Desde a antiguidade, monumentos, estelas,  templos e outras construções   representam o passado em pedra e madeira  fornecendo referências culturais  que permanecem por séculos e até milênios, como  acontece com as pirâmides de Gizé. Na cidade de Roma, ainda que de forma pontual e irregular, desde o século XV,  existiram  ações governamentais  que intencionalmente buscaram preservar edificações urbanas devido a seu valor  como  suportes da memória (2). Pouco depois, o mesmo passou a acontecer na França. Durante a Idade Moderna,  a preservação foi mais efetiva e sistemática na Inglaterra, onde foi defendida por  sociedades de antiquários (3). Nos dois últimos séculos, em um período no qual   as grandes  transformações políticas, culturais, econômicas e demográficas relacionadas ao advento do mundo moderno ameaçavam de uma maneira nunca antes vista estes suportes da memória urbana, políticas preservacionistas  cada vez mais abrangentes, sofisticadas e efetivas foram sendo assumidas por governos de diversos países - a partir de 1938, incluindo o Brasil, através da criação do Serviço de  Patrimônio Histórico e Artístico Nacional - e finalmente fixadas em tratados internacionais.

Em São Bernardo do Campo, a lei municipal 2610, de 5 de junho 1984, estabeleceu que “constitui Patrimônio Histórico e Cultural do município, o conjunto dos bens móveis e imóveis existentes em seu território e que, por sua vinculação a fatos pretéritos memoráveis (...) seja de interesse público proteger” .Essa lei serviu de base para os primeiros tombamentos realizados na cidade, a partir de 1987, iniciando assim a atuação efetiva do poder  público municipal na proteção às construções que funcionam como suportes da memória urbana.  No primeiro lote de bens tombados através de diversos decretos datados de 16 de janeiro de 1987,  estavam: capelas  Nossa Senhora da Boa Viagem, Santa Filomena – ambas edificadas no final do século XIX - Santo Antônio (década de 1930) e São Bartolomeu (1959); Igrejas Santa Maria (1953) e Presbiteriana (1944);  os casarões do prefeito e líder autonomista Wallace Simonsen ( Chácara Silvestre) e do comissário do café, ambos da década de 1930; a sede da Câmara Municipal do antigo município de São Bernardo, construída no final do século XIX. Esta lista original já estava criada em abril de 1984. Além dos  imóveis relacionados, havia um outro - uma casa antiga situada  na Rua Américo Brasiliense - que constava do lista, mas que acabou sendo demolido pouco antes da promulgação da pioneira lei 2610/84 (5).  Nas décadas seguintes, vários outros bens foram tombados, sendo que hoje o município conta com  33 imóveis protegidos.
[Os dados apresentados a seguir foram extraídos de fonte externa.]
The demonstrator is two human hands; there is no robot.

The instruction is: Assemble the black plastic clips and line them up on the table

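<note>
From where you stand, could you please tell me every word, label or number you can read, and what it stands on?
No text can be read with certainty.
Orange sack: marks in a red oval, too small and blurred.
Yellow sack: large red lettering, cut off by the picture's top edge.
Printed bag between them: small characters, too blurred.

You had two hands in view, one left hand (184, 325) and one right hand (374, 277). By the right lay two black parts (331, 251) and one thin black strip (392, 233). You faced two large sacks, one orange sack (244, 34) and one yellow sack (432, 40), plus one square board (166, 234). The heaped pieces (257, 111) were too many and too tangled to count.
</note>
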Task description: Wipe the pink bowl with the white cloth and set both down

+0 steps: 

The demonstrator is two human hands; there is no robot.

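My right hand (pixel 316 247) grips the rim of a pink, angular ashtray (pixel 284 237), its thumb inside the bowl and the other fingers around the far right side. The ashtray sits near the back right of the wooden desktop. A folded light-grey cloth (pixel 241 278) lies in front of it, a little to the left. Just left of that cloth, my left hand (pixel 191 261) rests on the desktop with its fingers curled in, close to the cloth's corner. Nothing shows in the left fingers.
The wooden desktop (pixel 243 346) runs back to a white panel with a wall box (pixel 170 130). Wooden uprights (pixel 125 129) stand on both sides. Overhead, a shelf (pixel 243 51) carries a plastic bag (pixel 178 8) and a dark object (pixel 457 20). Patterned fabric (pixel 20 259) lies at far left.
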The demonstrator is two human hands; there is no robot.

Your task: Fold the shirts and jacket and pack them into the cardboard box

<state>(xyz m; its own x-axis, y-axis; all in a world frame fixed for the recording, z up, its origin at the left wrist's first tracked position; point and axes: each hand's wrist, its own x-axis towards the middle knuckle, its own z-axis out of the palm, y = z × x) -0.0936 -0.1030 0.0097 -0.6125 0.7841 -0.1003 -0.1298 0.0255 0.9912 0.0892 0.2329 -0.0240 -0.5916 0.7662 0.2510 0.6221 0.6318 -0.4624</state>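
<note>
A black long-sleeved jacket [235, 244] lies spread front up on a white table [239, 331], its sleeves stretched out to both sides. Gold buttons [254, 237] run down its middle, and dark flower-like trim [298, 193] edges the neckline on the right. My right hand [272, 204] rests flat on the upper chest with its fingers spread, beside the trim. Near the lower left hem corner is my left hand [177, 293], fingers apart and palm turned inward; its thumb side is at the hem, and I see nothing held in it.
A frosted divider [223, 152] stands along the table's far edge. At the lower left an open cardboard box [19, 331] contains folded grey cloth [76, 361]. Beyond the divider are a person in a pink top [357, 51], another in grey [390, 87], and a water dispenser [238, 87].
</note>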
Muitas referências visuais  da memória local desapareceram antes que surgissem ações de proteção no município. As mais importantes foram: a Capela São Bernardo,  que se situava na fazenda homônima dos monges beneditinos e que emprestou sua denominação para a Freguesia (1812) e depois para o município (1890). Construída no começo do século XVIII, sobreviveu  pelo menos até o terceiro quartel do século XIX; o casarão do Alferes Bonilha, construído em meados do século XIX, demolido na década de 1950, foi o primeiro sobrado, sede de vários serviços municipais, incluindo o grupo escolar “Vila de São Bernardo”; antigo prédio da Igreja Matriz, edificado por volta de 1825, foi demolido em 1947 para dar lugar ao atual templo.

Os dois últimos imóveis citados foram registrados fotograficamente e desde os anos 1970 tem sido divulgados em publicações, exposições e mais recentemente em redes sociais digitais. Na verdade, há muitos séculos as  imagens bidimensionais tem servido como referências e meios de registro da memória visual. Inicialmente com desenhos, pinturas e mosaicos, e, desde  meados do século XIX, com fotografias. Na cidade de São Paulo, em 1887, o fotógrafo Militão Augusto de Azevedo publicou um álbum comparando vistas urbanas recentes com as de  décadas passadas,  fazendo um dos primeiros usos diretos da fotografia como suporte da memória visual na região.  Nas décadas seguintes, no Estado de São Paulo e em  diversos municípios, surgiram vários álbuns fotográficos, também  registrando  vistas comparativas ou apenas paisagens  urbanas contemporâneas. Mais tarde,  as imagens destes álbuns iriam ajudar a compor a memória visual destes locais, recebendo um novo uso em novas publicações e em exposições, sobretudo quando,  a partir da década de 1970, o tema da memória urbana seria revalorizado no país (6).  No caso de São Bernardo, por exemplo, o álbum lançado por João Netto Caldeira em 1936 (7), trazendo dezenas da vistas da região central da cidade,  tem servido, desde o final dos anos 70,  como manancial fotográfico para diversas exposições realizadas  pela “Sala São Bernardo”, atual Centro de Memória de S.B.C., órgão que desde esta época tem feito extenso uso de imagens - provenientes de diversas fontes -  na divulgação do passado municipal.   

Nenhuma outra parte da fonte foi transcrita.